Syahrul :”Jika Sesuai Aturan Tak Perlu Takut Kelola Dana BOS”

  • Whatsapp

TANJUNGPINANG KP,- Pengelola Dana BOS tidak perlu takut, jika berpedoman kepada Juknis yang ada. Sesuai aturan tidak perlu takut diperiksa. Hal ini disampaikan Wali Kota Tanjungpinang, H Syahrul kepada media usai membuka Bimbingan Teknis Tata Kelola Dana Bantuan Operasional Sekolah (BOS) SD dan SMP se-Kota Tanjungpinang, di Hotel Pelangi, Senin 9 Maret 2020.

Kata Syahrul, dengan digelarnya Bimtek oleh Dinas Pendidikan ini salah satunya adalah untuk memberikan penguatan dan pemahaman yang akurat kepada para pengelola Dana BOS.

“Oleh sebab itulah, ini diberi penguatan supaya tak ada takut-takut lagi. Selagi sesuai dengan aturan kenapa takut. Diperiksa Jaksa, lengkap. Diperiksa BPKP juga lengkap jadi tak ada masalah. Takut itu, kalau kita ada niat buruk. Jadi tak usah takut,” pungkasnya.

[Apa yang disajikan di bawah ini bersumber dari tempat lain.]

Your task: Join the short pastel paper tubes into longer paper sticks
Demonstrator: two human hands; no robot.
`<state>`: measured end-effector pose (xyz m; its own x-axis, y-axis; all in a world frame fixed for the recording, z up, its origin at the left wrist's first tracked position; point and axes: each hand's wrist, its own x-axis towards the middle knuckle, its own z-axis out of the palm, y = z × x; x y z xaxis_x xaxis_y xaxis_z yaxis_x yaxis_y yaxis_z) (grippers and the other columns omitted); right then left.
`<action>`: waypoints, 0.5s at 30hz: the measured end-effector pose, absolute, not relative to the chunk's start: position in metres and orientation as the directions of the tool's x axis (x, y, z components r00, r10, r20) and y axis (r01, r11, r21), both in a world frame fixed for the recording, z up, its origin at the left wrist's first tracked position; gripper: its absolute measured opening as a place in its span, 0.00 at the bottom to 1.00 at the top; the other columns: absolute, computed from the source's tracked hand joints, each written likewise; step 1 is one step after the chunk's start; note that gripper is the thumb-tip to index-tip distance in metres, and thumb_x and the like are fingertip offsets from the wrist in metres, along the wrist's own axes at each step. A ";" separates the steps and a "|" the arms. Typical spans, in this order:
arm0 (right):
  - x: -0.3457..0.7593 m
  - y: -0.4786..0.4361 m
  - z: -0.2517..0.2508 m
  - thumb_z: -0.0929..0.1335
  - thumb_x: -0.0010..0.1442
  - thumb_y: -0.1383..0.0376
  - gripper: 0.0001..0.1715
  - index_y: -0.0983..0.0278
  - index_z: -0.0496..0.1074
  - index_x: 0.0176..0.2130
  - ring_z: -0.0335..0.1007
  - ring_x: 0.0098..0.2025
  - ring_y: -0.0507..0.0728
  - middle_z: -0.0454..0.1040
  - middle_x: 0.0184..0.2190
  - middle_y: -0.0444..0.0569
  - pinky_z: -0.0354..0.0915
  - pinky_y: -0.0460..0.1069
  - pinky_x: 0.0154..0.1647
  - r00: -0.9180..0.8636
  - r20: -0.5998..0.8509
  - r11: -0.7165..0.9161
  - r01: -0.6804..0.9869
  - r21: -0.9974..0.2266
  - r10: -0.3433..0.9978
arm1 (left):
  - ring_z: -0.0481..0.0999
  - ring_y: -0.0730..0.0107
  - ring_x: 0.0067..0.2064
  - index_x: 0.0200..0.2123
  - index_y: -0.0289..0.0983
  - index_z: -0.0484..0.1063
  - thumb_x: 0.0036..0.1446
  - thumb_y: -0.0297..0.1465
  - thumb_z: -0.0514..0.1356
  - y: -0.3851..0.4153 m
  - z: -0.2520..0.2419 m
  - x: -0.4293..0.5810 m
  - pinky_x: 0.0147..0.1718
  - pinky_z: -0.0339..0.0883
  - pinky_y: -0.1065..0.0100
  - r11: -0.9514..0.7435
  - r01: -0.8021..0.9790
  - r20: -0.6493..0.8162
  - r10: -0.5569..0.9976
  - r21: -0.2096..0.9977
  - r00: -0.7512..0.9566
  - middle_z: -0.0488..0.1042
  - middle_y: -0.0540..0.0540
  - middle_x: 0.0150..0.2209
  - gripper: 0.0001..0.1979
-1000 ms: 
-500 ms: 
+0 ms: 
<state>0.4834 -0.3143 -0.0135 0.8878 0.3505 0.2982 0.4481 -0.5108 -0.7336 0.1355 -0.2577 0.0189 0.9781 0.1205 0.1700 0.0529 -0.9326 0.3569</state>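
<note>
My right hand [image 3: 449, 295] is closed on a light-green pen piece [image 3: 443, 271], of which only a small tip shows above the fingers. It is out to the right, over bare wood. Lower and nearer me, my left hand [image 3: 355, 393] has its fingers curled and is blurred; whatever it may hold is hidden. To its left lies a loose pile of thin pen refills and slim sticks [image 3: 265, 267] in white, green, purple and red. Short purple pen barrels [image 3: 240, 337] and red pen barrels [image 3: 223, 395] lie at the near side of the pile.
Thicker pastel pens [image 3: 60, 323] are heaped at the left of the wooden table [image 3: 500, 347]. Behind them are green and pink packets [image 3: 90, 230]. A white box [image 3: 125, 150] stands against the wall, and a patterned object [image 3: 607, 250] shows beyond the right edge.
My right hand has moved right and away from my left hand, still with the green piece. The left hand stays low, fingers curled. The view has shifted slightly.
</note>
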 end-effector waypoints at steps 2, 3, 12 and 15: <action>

Menurut Syahrul, pengelolaan Dana BOS sudah jelas ada juknisnya,  karna ada perubahan dinas menyelenggarakan Bimtek, supaya para pengelola tidak salah jalur. Peruntukannya sesuai dengan apa yang diharapkan.

“Nah jadi ayah mengimbau kepada Pengelola Dana BOS SD dan SMP supaya mengupayakan berpedoman kepada juknis yang ada. Makanya  mudah-mudahan pelatihan ini memberikan pemahaman yang lebih akurat kepada Pengelola Dana BOS itu sendiri,” tuturnya.

Ditempat yang sama, Kepala Dinas Pendidikan Kota Tanjungpinang, Admadinata mengatakan Dana BOS untuk sekolah SD dan SMP di Tanjungpinang sebesar Rp26 milyar. Sebelumnya dana dari rekening Kas Umum Daerah Provinsi, langsung ke rekening sekolah. Sekarang tidak melalui pihak provinsi, tapi dari rekening Kas Umum Negara langsung ke sekolah.

“Setahun itu tiga kali, itu untuk semua karna perhitungan Dana BOS itu, satuan pendidikan menerima dana bos itu. Perhitungannya berdasarkan sedikit atau banyaknya jumlah peserta didiknya. Dihitung kalau SD itu peranak pertahun 900 ribu, SMP 1.100 ribu satu tahun,” terangnya.

Lihat juga  Pesta Sabu, Rumah Warga Menggala Digrebek Polisi

“Jadi kita buat Bimtek ini, karna setiap tahun itu ada saja perubahan. Seperti jumlahya berubah, mekanisme penyalurannya berubah, penyaluran berapa kali dalam setahun itu berubah, kenaikannya 100 ribu,” tambahnya.

Dana BOS ini lanjutnya, adalah untuk operasional sekolah, diantaranya digunakan untuk membeli buku siswa, buku pegangan guru, dan buku referensi. Nantinya sekolah yang akan membeli melalui online, dengan aplikasi SIPLAH (Sistem Informasi Pengadaan Sekolah). (KP).